Ou talvez só dela. Pensando bem, a voz alta fala muito de si mesma e das suas proezas. Enaltece-se, gosta de se ouvir. Serpenteando entre as gentes, a voz alta tem passada larga e arfa já, quando sintoniza o andar entusiasmado com o volume do som. Será o momento em que conta apaixonadamente um qualquer episódio onde alguém lhe gabou - comovido e agradecido - os seus méritos e a sua caridade.

Tenho constatado isso. Até no mercado, onde a serenidade dos vendedores é o mais palpável indício da qualidade dos seus produtos. Quem muito gesticula, quem muito apregoa... 

E depois a voz alta é sempre critica. Não é exactamente a momentânea voz exaltada.

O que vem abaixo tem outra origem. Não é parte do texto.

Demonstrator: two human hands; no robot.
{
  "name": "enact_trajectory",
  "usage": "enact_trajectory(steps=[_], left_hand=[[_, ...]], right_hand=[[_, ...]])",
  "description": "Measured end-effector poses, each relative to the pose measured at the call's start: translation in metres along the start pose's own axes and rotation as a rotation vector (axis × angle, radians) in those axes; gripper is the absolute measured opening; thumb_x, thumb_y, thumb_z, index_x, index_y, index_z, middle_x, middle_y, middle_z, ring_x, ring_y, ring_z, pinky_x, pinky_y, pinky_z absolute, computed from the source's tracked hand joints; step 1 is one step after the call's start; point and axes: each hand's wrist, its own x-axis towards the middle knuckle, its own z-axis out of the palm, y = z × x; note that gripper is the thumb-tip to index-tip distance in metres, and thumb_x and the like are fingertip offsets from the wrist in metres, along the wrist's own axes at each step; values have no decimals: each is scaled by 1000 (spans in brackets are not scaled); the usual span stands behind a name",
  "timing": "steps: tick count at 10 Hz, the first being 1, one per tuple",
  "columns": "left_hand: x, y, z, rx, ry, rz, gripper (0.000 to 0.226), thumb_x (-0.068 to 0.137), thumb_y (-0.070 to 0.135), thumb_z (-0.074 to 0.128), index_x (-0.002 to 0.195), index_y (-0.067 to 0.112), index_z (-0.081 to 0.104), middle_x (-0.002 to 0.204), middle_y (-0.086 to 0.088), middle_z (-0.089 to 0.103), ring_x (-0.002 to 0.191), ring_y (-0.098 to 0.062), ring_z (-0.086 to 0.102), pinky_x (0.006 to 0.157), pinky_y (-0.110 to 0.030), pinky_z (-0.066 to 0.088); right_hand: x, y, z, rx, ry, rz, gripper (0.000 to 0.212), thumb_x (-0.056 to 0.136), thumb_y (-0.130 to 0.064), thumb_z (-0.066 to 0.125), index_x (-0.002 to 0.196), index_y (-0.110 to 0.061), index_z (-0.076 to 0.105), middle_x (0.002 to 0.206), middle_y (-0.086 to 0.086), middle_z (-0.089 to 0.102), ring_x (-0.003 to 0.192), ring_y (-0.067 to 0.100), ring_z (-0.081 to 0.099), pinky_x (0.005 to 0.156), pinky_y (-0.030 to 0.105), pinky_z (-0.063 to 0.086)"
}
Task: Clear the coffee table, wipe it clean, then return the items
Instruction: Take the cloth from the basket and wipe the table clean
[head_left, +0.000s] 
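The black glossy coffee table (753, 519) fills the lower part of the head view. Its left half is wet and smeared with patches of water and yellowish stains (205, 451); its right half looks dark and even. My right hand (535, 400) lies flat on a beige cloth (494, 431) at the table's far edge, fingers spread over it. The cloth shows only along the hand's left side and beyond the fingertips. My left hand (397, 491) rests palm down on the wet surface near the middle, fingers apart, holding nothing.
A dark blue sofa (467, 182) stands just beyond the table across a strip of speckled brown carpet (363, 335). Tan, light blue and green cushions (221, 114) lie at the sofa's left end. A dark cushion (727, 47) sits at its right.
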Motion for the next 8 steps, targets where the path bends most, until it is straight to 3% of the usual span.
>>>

Antes o silêncio proclamado, ensinado, imposto, - enfim, anunciado - aos gritos, como a suprema virtude, a riqueza para nós outros inalcançável.

Não existe mais formidável paradoxo: a voz alta, temível palradora, narrando os seus momentos de recolhimento e meditação. Mais não espantaria o monge tibetano, em levitação magoando os pobres pés descalços dos seus congéneres.

Somente o mutismo saberá defender-se da voz alta. E decerto, também, um sorriso interior, do nosso escondido espírito, desde que ela começa a dizer-se tão dada, tão boazinha.